The Power of Probiotics - Part 1

You may be aware of the recent trend for the increased consumption of probiotic foods. Probiotic foods are full of bacteria which can be extremely beneficial for an individual's digestive system. Having diverse, positive, bacteria cultures in your gut can give you many health benefits including; maintaining your correct body weight, improved digestion and nutrient absorbtion, improved immunity, higher energy levels and more...

The only way to improve your gut flora (positive bacteria in your gut) is through the consumption of a varied diet. The more diverse a diet is, the more diverse your gut flora will be. Certain foods hold elevated numbers of these positive bacteria. Foods containing high numbers of these bacterial  cultures have come to be known as "probiotic". Amongst the best probiotic foods sources are full fat yoghurt, pickled vegetables including cabbage, Kimchi, Tempeh, Miso Soup, Kombucha Tea, kefir and micro algea. 

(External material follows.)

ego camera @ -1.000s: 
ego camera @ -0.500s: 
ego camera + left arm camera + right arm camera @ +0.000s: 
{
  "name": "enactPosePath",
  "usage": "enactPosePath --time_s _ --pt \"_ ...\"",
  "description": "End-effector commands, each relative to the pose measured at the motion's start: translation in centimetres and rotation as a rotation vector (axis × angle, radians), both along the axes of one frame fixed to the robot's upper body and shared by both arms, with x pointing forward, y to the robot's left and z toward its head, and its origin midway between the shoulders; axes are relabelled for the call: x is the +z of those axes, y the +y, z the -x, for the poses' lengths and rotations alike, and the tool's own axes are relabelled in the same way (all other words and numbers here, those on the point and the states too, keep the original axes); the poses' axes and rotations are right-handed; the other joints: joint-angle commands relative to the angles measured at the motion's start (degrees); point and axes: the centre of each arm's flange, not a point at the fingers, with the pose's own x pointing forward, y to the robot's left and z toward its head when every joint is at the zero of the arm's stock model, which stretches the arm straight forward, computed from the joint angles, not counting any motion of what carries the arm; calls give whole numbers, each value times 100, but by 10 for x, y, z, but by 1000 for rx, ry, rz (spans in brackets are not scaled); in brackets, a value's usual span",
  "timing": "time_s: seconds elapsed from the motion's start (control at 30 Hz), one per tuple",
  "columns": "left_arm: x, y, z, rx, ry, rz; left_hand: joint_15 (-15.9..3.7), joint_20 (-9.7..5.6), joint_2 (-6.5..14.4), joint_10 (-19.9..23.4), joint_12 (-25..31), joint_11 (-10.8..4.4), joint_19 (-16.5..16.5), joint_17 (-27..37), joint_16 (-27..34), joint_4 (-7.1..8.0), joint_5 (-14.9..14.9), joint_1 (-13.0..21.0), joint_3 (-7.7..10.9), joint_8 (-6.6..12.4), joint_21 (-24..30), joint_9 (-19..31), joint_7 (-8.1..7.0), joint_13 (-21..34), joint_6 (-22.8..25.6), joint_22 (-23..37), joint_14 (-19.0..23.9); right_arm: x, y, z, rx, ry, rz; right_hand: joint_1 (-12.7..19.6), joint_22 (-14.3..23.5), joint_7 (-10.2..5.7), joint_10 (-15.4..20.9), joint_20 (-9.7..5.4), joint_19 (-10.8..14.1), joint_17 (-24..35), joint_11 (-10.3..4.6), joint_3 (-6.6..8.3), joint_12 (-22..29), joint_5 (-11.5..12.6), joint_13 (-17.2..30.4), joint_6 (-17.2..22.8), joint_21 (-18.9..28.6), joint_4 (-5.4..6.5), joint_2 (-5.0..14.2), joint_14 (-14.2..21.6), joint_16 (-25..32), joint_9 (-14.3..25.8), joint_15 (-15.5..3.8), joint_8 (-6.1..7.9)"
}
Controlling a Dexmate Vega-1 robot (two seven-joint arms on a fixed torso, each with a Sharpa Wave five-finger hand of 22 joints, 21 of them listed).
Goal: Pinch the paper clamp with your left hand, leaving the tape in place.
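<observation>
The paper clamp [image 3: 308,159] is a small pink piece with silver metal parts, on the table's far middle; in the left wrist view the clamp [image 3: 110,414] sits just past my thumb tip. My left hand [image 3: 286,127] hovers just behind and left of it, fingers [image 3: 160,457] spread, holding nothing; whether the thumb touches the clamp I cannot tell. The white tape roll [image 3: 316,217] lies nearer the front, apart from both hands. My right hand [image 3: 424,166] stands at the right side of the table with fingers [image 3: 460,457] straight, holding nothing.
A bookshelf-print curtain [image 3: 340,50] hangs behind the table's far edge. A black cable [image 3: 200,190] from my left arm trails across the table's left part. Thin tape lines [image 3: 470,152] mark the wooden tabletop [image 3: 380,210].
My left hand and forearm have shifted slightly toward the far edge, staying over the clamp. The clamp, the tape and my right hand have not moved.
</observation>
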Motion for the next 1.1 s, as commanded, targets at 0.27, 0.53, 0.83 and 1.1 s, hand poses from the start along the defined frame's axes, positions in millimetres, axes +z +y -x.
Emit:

When consuming probiotic foods it is best to eat them on an empty stomach because more of the beneficial bacterial cultures will reach your gut in tact. This is particularly important when consuming non-fatty probiotic foods. In the case of yoghurt, for example, which does contain lots of fat and water, the bacterial cultures are better able to reach your gut in tact. This is because the water content dilutes stomach acid and the fat content shields the probiotics from the stomach acid. Consuming probiotics on an empty stomach means that stomach acid has less time to break down and destroy the good bacteria.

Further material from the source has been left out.